Bhutan Football Team Makes the Big Leagues
On June 11, the Bhutan soccer team lost to Hong Kong in what was their biggest challenge in qualifying games leading up to the 2016 World Cup. Just to have made it to this second round of the World Cup playoffs was something of a miracle and an inspiration to boost an interest in the game on their home fields.
Bhutan Soccer? Yes!
On June 11, the Bhutan soccer team goes up against the Hong Kong team in what will be their biggest challenge so far. And, just to have made it to the second round of the World Cup playoffs is something of a miracle.
Soccer may be the most popular sport in the world, but until the 1990’s, you weren’t likely to see soccer balls being kicked around in a village. In fact, if you’ve taken a Bhutan tour, you probably noticed there isn’t as much level ground in Himalayan villages and no formal soccer field in sight.
Some Bhutanese culture watchers say the breakthrough came as recently as 1992, when the ban on television was lifted. Others say students from Bhutan who had been sent to school in India brought it home earlier, along with VHS tapes of major games.
Today, young Bhutanese children don’t even remember a time without soccer. And adults as well as children are eagerly awaiting the next qualifying match. The AFC Asian Cup, begins in mid-June and end in March, 2016.
Meeting the Next Challenge
Having won the first round of qualifying games against Sri Lanka in March, Bhutan has moved from the bottom of the pile, where they were in last place as number 209, to 163rd place. If they claim victory over Hong Kong on June 11 and again on October 13, they will continue up the line of the second round, playing a group that includes China, the Maldives and Qatar. The second round ends in March, 2016. Then the winners and runners-up proceed to the next qualifying World Cup stage.

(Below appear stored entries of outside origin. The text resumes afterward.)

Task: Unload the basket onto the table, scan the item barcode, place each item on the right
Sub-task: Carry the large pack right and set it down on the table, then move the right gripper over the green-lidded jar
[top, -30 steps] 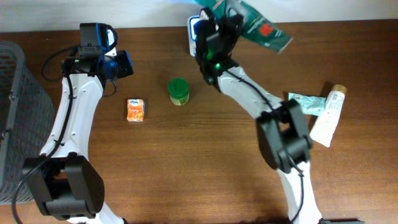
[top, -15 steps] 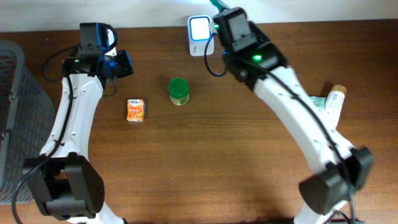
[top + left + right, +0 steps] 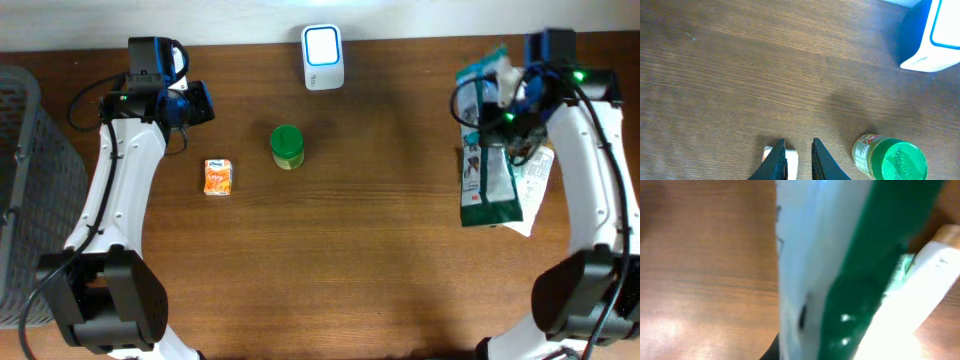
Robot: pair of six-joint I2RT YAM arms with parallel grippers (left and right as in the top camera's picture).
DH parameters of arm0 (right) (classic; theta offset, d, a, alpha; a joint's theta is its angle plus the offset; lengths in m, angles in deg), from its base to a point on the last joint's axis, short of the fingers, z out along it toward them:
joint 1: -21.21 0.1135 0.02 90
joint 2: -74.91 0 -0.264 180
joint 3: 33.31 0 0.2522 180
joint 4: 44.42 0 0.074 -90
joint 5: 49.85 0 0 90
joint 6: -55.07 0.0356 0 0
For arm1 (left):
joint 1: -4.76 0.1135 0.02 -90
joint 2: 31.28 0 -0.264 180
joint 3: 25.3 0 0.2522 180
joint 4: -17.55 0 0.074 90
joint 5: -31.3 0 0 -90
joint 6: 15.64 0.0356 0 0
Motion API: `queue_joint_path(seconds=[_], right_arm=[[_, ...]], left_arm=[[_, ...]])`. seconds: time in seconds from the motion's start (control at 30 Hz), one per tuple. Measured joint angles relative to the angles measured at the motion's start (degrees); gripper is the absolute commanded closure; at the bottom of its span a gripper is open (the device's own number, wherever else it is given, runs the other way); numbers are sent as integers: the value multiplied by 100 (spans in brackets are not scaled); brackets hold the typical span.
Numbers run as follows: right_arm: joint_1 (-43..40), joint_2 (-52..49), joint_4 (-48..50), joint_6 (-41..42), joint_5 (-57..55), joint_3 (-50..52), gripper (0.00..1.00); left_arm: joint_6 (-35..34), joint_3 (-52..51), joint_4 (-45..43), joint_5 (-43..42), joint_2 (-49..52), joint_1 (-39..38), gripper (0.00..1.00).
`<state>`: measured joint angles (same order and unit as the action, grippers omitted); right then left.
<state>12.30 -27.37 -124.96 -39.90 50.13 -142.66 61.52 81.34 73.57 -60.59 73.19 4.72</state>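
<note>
A green-and-white pouch (image 3: 487,180) hangs at the table's right side, its lower end over the wood, with my right gripper (image 3: 510,90) shut on its top. In the right wrist view the blurred pouch (image 3: 840,280) fills the frame and hides the fingers. The white scanner (image 3: 323,58) with its lit face stands at the back centre, far left of the pouch. My left gripper (image 3: 195,103) hovers at the back left, its jaws a narrow gap apart and empty. In the left wrist view my left gripper (image 3: 797,144) is seen high above a small carton (image 3: 792,157).
An orange-and-white carton (image 3: 218,177) and a green-lidded jar (image 3: 287,146) stand left of centre. A white tube (image 3: 530,185) lies under the pouch's right edge. A grey mesh basket (image 3: 20,180) sits at the far left. The jar (image 3: 890,159) and scanner (image 3: 932,35) show in the left wrist view.
My right arm has swung from the scanner at the back centre to the right side, carrying the pouch down beside the white tube. The left arm has not moved.
</note>
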Motion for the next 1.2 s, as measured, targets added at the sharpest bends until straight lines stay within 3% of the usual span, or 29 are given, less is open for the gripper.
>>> queue_joint_path(seconds=[0.23, 0.4, 0.5, 0.77, 0.93, 1.07, 1.2], right_arm=[[-1117, -76, 1593, -173, 525, 1567, 93], [-1823, -85, 2035, -280, 645, 1932, 44], [-2074, -85, 2085, -293, 651, 1932, 37], [-2100, -85, 2004, -289, 667, 1926, 35], [-1971, -107, 949, -286, 820, 1360, 31], [-1314, -107, 190, -286, 855, 236, 24], [-437, -107, 76, -293, 850, -452, 14]], left_arm=[[0, 0, 4, 0, 0, 0, 84], [0, 0, 0, 2, 0, 0, 84], [0, 0, 0, 0, 0, 0, 84], [0, 0, 0, 0, 0, 0, 83], [0, 0, -7, 2, 0, 0, 81], [0, 0, 4, 2, 0, 0, 80], [0, 0, -2, 2, 0, 0, 77]])
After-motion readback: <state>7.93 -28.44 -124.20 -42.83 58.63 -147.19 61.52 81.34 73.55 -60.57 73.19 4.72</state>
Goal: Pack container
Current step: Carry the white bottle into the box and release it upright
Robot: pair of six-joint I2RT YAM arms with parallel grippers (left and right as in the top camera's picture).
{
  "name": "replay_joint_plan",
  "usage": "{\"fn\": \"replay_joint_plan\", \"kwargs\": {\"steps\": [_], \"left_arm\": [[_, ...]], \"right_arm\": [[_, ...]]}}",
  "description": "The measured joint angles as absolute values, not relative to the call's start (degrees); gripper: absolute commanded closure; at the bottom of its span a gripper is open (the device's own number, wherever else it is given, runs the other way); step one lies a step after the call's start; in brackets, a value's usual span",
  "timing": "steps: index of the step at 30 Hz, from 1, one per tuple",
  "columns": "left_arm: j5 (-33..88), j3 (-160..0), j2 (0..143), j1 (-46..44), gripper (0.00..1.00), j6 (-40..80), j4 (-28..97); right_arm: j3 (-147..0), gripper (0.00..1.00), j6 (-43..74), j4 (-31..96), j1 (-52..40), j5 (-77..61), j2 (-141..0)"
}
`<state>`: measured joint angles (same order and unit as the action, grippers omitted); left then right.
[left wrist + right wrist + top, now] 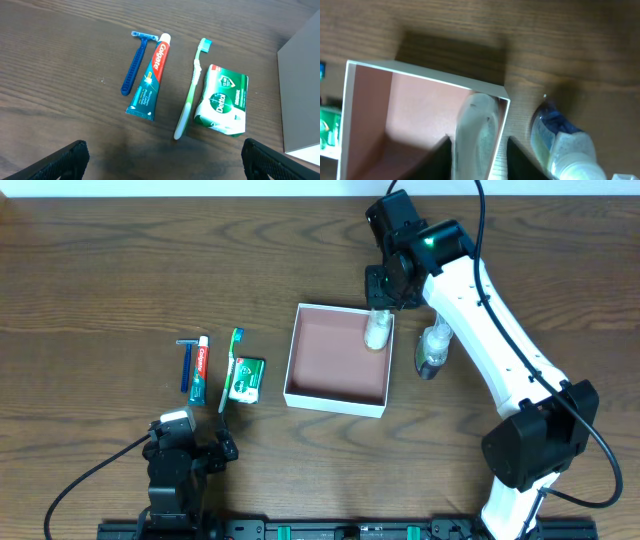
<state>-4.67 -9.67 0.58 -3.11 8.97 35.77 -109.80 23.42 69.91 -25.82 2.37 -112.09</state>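
Container, a square cardboard box, white outside and pinkish inside, sits mid-table. Right claw pinches a smooth white bottle in its far right corner. Left claw spreads wide.

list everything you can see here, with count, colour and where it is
container: 1, white outside, pinkish-brown inside, table centre
small bottle: 1, whitish, at the container's far right corner, in the right arm's jaws
second bottle: 1, clear, dark contents, right of the container
razor: 1, blue, far left of the toiletry row
toothpaste: 1, red and teal, beside the razor
toothbrush: 1, green, between toothpaste and soap pack
soap pack: 1, green and white, nearest the container
table: 1, dark brown wood
left arm: 1, black, near edge, jaws open
right arm: 1, white and black, jaws shut on the small bottle
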Motion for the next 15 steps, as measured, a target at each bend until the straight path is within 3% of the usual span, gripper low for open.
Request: {"fn": "replay_joint_plan", "kwargs": {"steps": [8, 15], "left_arm": [[-4.7, -9.7, 0.6, -3.1, 0.02, 9.0, 35.8], [-4.7, -9.7, 0.6, -3.1, 0.02, 9.0, 35.8]], "right_arm": [[-111.0, 0.28, 19.8, 70.9, -25.8, 3.5, -110.8], [-113.7, 0.26, 18.2, 77.5, -24.8, 7.7, -98.6]]}}
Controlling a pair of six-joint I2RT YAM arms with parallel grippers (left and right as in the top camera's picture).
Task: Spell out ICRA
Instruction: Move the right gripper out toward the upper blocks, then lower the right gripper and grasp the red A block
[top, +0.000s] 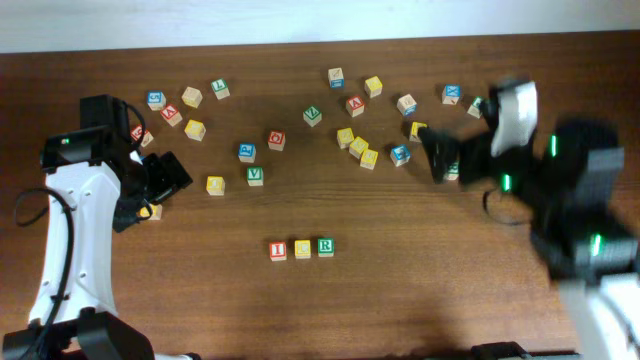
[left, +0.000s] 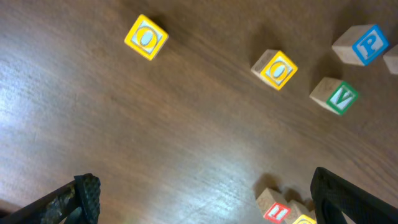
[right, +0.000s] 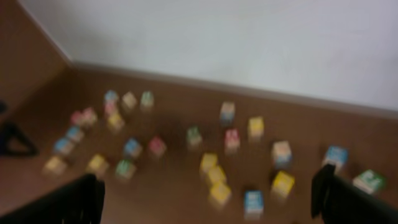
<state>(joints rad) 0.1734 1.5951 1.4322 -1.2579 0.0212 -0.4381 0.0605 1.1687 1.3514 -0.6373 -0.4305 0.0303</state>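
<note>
Left pincer and right pincer both stand spread and hold nothing.

Hazard: I cannot yet tell the A among several red faces, so I may seize the wrong cube. Placing it may also nudge R.

Count:
- Three cubes in the row: I, C and R.
- Roughly two dozen loose cubes beyond the row.

A dark brown wood-grain tabletop meets a plain white wall along its far edge under soft light.
</note>
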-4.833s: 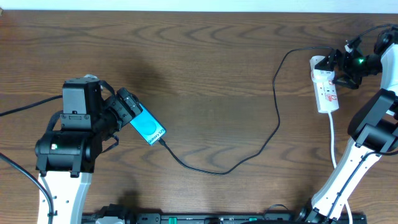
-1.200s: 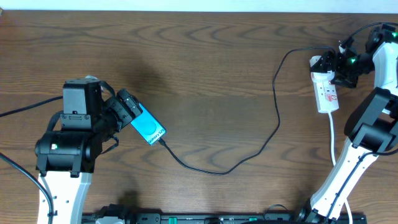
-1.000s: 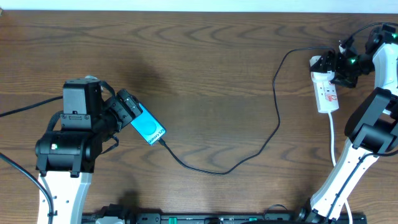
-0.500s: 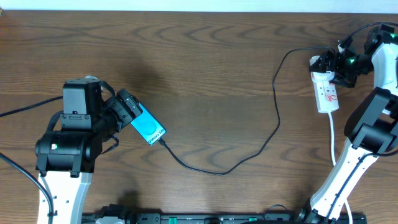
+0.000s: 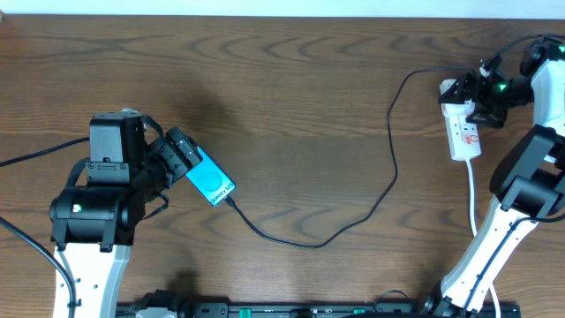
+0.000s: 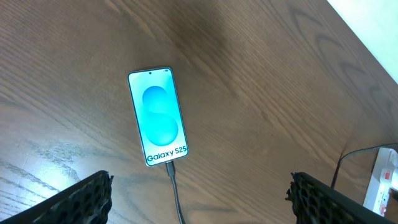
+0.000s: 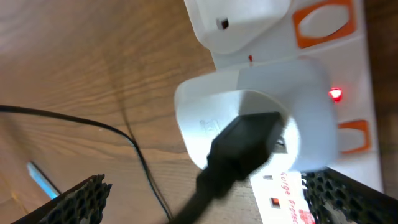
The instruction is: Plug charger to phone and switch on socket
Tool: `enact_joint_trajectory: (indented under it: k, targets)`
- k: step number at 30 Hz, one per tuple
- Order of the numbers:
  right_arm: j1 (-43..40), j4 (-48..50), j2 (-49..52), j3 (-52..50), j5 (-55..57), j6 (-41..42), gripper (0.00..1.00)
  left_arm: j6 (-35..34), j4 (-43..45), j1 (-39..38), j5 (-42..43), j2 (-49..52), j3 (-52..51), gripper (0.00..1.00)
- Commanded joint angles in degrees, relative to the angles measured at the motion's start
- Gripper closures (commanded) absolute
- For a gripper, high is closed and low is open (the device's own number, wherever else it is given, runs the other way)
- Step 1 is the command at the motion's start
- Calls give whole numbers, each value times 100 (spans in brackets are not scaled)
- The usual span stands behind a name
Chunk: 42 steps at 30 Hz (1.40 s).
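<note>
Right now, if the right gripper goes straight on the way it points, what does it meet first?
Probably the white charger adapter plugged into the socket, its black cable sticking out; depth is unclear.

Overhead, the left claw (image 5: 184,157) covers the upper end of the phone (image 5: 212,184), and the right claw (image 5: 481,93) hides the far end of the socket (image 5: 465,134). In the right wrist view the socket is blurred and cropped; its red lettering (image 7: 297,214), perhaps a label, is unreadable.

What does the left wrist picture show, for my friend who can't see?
A phone with a bright blue-green screen reading Galaxy S25 lies flat on a wooden table, a black cable joined to its lower end. The left hand is open above it, dark fingers apart in the bottom corners.
</note>
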Motion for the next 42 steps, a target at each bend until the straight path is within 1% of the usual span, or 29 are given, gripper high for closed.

The marvel of leaping ahead by 46 places this year is not lost on the average Bhutanese. Twenty thousand people crowded into Changlimithang Stadium in Thimphu to watch the home team beat Sri Lanka. Admission was free, and hundreds more fans waited outside.
Winning Against the Odds
With no funding and little expense-paid travel, the team had only played two major games in the past two years! Most team members are either young students, who must drop out to help support their families when they finish school, or part-time athletes with a day job. Team captain Karma Shedrup Tshering, for instance, is a pilot for Druk Air. Now, the government is providing some funding and revamping the stadium.